Abel est revenu d’Afrique plus mort que vivant. Il ne se souvient de presque rien sauf qu’une femme, Calixthe Béyala, l’a sauvé. Dans un hôpital de Montréal, le corps défait, quasi comateux, le souvenir de cette femme devient une véritable bouée de sauvetage qui lui permet de se maintenir à la surface. Il revit en quelque sorte la terrible épreuve qui l’a terrassée à l’aube de sa vie d’homme. La polio l’avait alors cloué sur une planche de bois pendant des jours, faisant du jeune garçon un Christ qui devait se ressusciter. Ce fut là sa première mort et sa renaissance. Sans cette épreuve, Abel ne serait peut-être pas passé de l’autre côté de sa vie pour se noyer dans le monde de la littérature, s’immerger dans les phrases et les mots, créant une véritable galaxie toujours en expansion sur l’espace-temps. Comme s’il fallait passer à travers son corps pour s’installer dans le monde de la fiction.

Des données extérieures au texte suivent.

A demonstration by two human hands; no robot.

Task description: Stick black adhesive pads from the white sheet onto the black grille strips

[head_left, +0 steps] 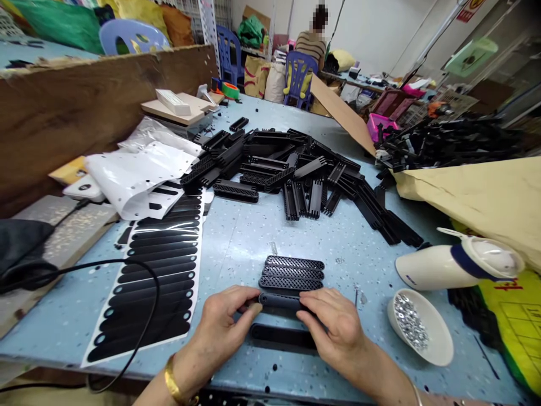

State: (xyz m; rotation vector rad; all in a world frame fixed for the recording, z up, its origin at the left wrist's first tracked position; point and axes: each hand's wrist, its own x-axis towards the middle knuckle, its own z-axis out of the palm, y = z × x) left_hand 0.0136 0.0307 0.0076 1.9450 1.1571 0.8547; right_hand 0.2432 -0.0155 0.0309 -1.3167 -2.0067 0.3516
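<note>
Left hand point(230, 316) and right hand point(337, 321) hold bar point(279, 300); cable point(158, 293) crosses sheet point(167, 269).

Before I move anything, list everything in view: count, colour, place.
held part: one, black, in both hands
perforated parts: three, black, just beyond it
nearer part: one, black, near table edge
piled parts: uncountable, black, mid-table
strip sheet: one, black on white, left
crumpled film: count unclear, white, left
cable: one, black, front left
bowl: one, white, front right
metal pieces: many, silvery, in bowl
bottle: one, white and blue, right
table: one, speckled blue, underneath
wooden board: one, brown, left
chairs: three, blue, background
co-worker: one, striped top, background
far clutter: uncountable, mixed, background right
left hand: one, on held part
right hand: one, on held part
</note>
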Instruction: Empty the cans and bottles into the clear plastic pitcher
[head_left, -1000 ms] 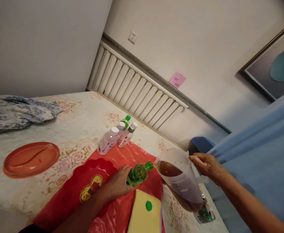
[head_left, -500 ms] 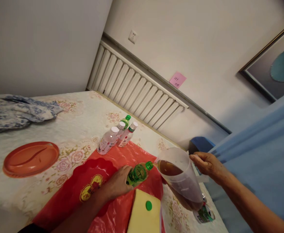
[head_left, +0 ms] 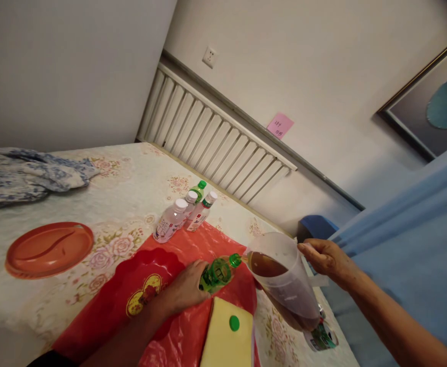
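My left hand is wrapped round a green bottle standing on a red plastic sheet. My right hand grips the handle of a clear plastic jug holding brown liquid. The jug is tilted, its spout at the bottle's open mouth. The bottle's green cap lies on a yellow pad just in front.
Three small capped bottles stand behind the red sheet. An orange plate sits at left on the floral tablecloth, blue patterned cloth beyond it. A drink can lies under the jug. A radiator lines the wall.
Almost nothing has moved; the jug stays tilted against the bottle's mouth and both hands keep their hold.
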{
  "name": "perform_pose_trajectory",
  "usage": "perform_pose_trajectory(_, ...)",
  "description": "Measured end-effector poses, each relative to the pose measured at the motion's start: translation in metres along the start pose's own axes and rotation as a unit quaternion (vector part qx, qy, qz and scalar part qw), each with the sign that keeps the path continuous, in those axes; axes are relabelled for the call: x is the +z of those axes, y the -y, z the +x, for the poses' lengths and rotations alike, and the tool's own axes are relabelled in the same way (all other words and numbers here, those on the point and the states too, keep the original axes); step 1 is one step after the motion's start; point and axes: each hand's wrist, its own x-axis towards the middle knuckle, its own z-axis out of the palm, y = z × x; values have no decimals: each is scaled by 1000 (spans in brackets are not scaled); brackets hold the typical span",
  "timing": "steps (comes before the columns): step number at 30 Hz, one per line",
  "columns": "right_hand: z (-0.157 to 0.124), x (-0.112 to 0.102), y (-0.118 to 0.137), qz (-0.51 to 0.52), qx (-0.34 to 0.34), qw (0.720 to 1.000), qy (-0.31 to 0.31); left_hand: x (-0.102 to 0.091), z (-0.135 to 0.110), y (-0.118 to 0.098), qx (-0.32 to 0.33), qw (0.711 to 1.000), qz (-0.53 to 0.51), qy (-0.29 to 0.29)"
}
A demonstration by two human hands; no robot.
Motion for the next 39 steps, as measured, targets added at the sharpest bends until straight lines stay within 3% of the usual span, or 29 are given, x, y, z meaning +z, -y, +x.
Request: perform_pose_trajectory(39, 1, 2, 7, 10, 0, 1000, 4, -2, 0, -2, -11, 1000, -14, -2)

Il n’a qu’une idée en tête : quitter cet hôpital pour retrouver sa grande maison de Trois-Pistoles où se languissent ses «animals» et ses choses. Il s’évade avec un corset, un attelage qui lui maintient l’épaule et la jambe gauche. Rafistolé, tout croche dans son corps et son âme, il ne demande qu’à retrouver ses habitudes et un peu de silence.
Dépossession
La maison n’est plus la même. Le gardien s’est installé, imposant sa présence. Ses «animals» ne reconnaissent plus ses odeurs. Il chasse l’intrus pour se retrouver après avoir vu le monde et ses dépendances. La vie est-elle encore possible? Il recourt à l’opium pour oublier cette douleur, pour apaiser le mal dans son âme. Alors, il peut s’allonger sur la table de pommier où il a secoué tous les mots qui le vrillaient, le précédaient, l’aspiraient et qu’il secouait sur les grandes feuilles de notaire, créant des mondes de sa main gauche.

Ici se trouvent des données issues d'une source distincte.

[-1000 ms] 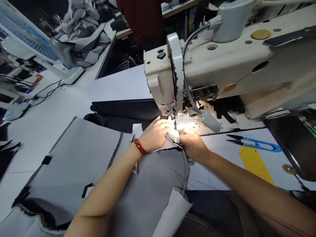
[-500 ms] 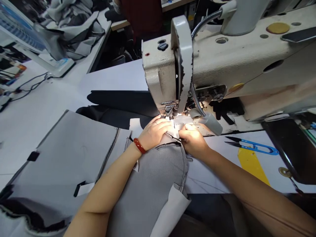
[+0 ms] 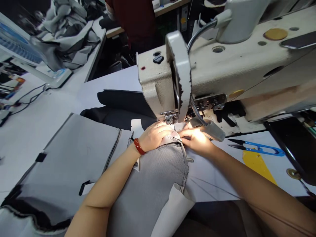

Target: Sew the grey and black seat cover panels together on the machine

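A grey sewn fabric cover with dark edge seams lies in front of a cream sewing machine. Its far edge reaches the lit presser-foot area. My left hand, with a red bangle on the wrist, presses its bent fingers on the pale fabric edge just left of the presser foot and holds it. Thumb and fingers of my right hand close on the same edge, right of the foot. Glare and my fingers hide the needle and stitch point. Black fabric lies behind my left hand.
Blue-handled thread snips, a yellow piece and a dark phone-like slab lie at the right. The lamp head hangs close above my right hand. A fan stands left; a person in dark red is beyond.
The view has shifted slightly. The grey cover and black fabric have moved a little rightward relative to the machine. My right hand's fingers stretch further toward the presser foot; both hands stay on the fabric.
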`<control>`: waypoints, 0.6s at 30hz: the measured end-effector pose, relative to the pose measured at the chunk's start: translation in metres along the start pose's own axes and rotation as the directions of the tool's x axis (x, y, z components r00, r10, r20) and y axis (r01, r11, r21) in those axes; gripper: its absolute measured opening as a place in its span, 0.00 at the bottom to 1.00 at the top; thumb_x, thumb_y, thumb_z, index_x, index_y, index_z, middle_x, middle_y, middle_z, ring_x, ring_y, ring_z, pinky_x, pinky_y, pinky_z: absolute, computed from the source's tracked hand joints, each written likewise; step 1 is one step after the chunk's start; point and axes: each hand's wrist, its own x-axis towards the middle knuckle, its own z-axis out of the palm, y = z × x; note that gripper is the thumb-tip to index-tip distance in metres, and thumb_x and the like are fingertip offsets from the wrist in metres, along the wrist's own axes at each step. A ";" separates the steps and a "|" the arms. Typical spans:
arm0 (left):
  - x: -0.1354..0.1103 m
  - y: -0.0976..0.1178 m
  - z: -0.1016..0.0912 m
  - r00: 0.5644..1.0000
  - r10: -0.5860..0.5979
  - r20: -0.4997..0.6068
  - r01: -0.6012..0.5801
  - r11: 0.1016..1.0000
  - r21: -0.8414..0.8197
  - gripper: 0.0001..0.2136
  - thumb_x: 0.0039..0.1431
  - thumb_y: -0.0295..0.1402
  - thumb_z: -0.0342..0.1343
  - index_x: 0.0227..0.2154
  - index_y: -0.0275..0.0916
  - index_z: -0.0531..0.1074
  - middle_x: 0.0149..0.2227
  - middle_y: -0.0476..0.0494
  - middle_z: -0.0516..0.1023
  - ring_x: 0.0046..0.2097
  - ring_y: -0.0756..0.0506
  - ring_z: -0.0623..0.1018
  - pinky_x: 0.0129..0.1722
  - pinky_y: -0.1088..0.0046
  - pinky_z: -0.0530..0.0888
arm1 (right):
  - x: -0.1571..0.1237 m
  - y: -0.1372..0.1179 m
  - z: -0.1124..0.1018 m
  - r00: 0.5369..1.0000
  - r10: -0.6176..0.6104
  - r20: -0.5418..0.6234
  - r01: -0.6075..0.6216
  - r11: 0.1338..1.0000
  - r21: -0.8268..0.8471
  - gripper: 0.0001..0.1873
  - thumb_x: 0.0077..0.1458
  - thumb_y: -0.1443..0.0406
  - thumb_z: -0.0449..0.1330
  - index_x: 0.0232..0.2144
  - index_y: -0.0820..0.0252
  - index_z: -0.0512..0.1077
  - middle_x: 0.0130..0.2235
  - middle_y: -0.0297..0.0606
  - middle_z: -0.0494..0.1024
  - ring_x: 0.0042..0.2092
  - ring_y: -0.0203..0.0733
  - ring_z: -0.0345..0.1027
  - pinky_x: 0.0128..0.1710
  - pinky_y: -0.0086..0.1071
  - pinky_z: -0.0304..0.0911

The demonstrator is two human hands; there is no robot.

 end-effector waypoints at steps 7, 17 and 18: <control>0.004 0.045 -0.016 0.945 -0.231 0.230 0.237 0.972 0.002 0.13 0.60 0.26 0.44 0.43 0.37 0.71 0.43 0.43 0.76 0.46 0.45 0.73 0.53 0.62 0.68 | -0.001 -0.006 -0.010 0.994 0.045 0.098 -0.061 0.984 0.165 0.11 0.47 0.69 0.56 0.35 0.56 0.72 0.38 0.36 0.77 0.42 0.42 0.69 0.48 0.39 0.65; -0.013 0.044 0.009 0.991 -0.075 -0.115 0.090 0.988 0.127 0.15 0.63 0.23 0.38 0.36 0.33 0.72 0.41 0.42 0.77 0.47 0.47 0.73 0.55 0.64 0.65 | -0.014 0.002 -0.002 0.982 -0.161 -0.100 0.154 0.985 -0.079 0.06 0.54 0.66 0.54 0.29 0.55 0.71 0.30 0.36 0.74 0.33 0.40 0.70 0.36 0.35 0.70; -0.014 0.042 0.009 0.991 -0.063 -0.119 0.076 0.991 0.111 0.15 0.63 0.23 0.38 0.36 0.34 0.72 0.42 0.43 0.77 0.48 0.48 0.73 0.54 0.65 0.66 | -0.014 0.002 -0.002 0.974 -0.198 -0.114 0.185 0.976 -0.119 0.07 0.55 0.65 0.54 0.30 0.55 0.72 0.30 0.36 0.74 0.32 0.40 0.69 0.35 0.35 0.70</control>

Il n’aspire qu’à des jours calmes avec ses chiens tout près du gros poêle à bois en fumant l’opium, jonglant avec les mots de Michaux, Éluard, Rabelais et bien d’autres.
L’homme engagé rôde, s’impose et le menace. Il y a ce trio de Saint-Guy qui l’embarque dans une campagne électorale pour tenter de colmater les fuites de son pays qui ne cesse de se défaire. Il rencontre des électeurs et constate la misère des naufragés de l’arrière-pays. Plus personne n’entend plus personne.
Rhino s’accroche, prend peu à peu possession de son territoire, entraînant les «animals» dans son sillage. Abel voit ses bêtes le délaisser pour suivre la jeune femme. Il risque d’être dépossédé de son chez-soi à l’image de ce pays nié, trahi, dévasté, ravagé et offert dans tous les plans nord, d’est et du sud. Un pays qui ne demande qu’à être détroussé sans rien exiger en retour. Rhino s’impose et le menace. Il doit l’éloigner pour renaître dans la solitude et reconquérir son domaine.
Combat
La mort risque de l’avaler quand Arnold Cauchon vient rendre l’âme dans sa maison. Heureusement, Calixthe Béyala l’enchante et le fait rêver dans la fumée de l’opium. Il évoque cette nuit de Libreville, cette embellie dans la blancheur de l’hiver. Un fil le relie à cette femme, des mots qu’il lance dans le cosmos par le biais d’Internet.
Tout finira par tomber en place après des mois de froid où la neige a failli étouffer le pays. Avec le printemps, la chaleur du soleil revenu, il reprend vie, se redresse et peut plonger dans l’utopie. Il déménagera sa maison dans cet arrière-pays, ce lieu de sa naissance, ce paradis perdu. Sur les lieux d’origines, tout est encore possible. Même qu’Abel pourra inventer la cité idéale de Nicolas Ledoux. Et il y aura l’amour qu’il devra aller quérir au bout du monde pour se régénérer, peut-être connaître une seconde vie.
Remarquable
Victor-Lévy Beaulieu termine ainsi la saga des Beauchemin par un livre qui s’incruste en vous. Une écriture comme des encoches sur l’être, des stances qui vous emportent. Une aventure qui flotte «-en quelque part entre psaume, cantique et lamentation!-». Voilà tout ce roman!
Difficile bien sûr, aride, mais incroyable. Du grand Victor-Lévy Beaulieu. Un roman qui vous vrille l’esprit et ne vous lâche plus. Exceptionnel! Une aventure au cœur de la langue. Une véritable apothéose.
«Antiterre, utopium» de Victor-Lévy Beaulieu est paru aux Éditions Trois-Pistoles.